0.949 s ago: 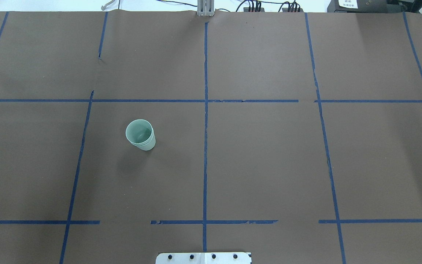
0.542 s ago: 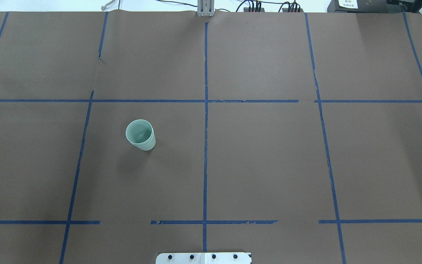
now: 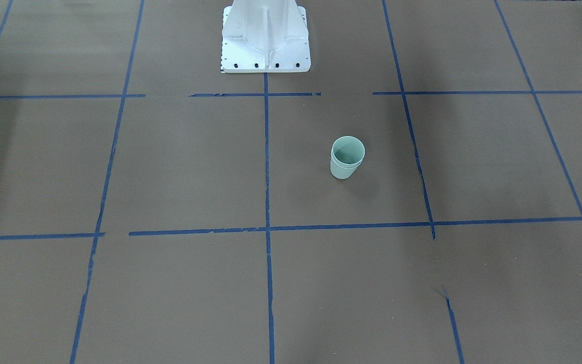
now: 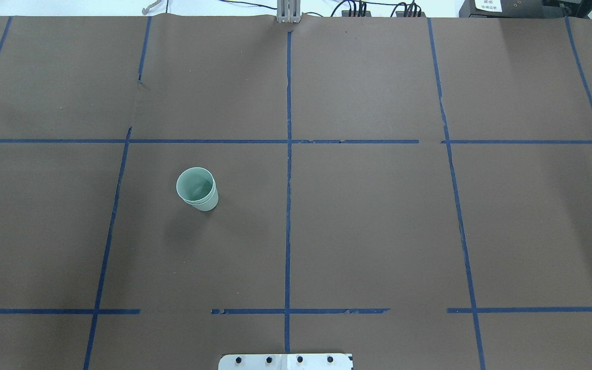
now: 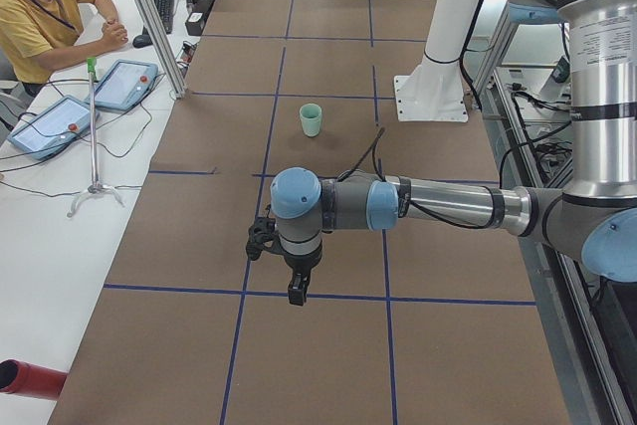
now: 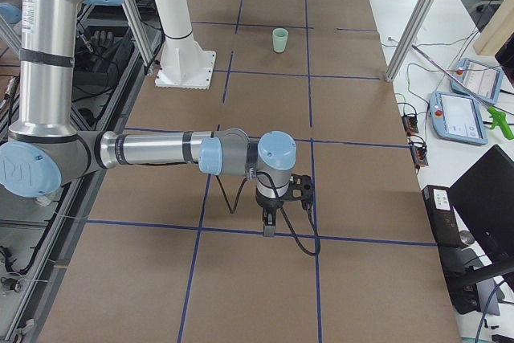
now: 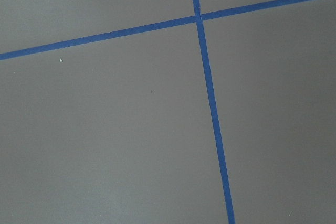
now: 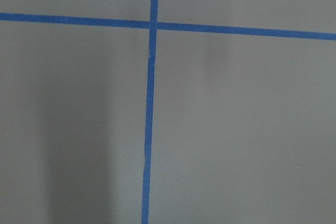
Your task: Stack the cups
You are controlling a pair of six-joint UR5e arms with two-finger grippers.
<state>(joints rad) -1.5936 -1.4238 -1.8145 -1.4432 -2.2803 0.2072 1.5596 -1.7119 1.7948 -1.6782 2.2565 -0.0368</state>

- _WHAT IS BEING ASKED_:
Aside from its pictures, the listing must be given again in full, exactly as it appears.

- _ANSWER_:
0.949 s ago: 
0.542 s ago: 
now: 
now: 
now: 
now: 
now: 
now: 
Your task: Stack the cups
You are controlling a pair of six-joint UR5e arms with two-finger grippers.
<state>(joints rad) -1.5936 -1.4238 -1.8145 -1.4432 -2.2803 0.2072 1.5596 -1.7119 1.7948 -1.6782 2.2565 -0.0368</state>

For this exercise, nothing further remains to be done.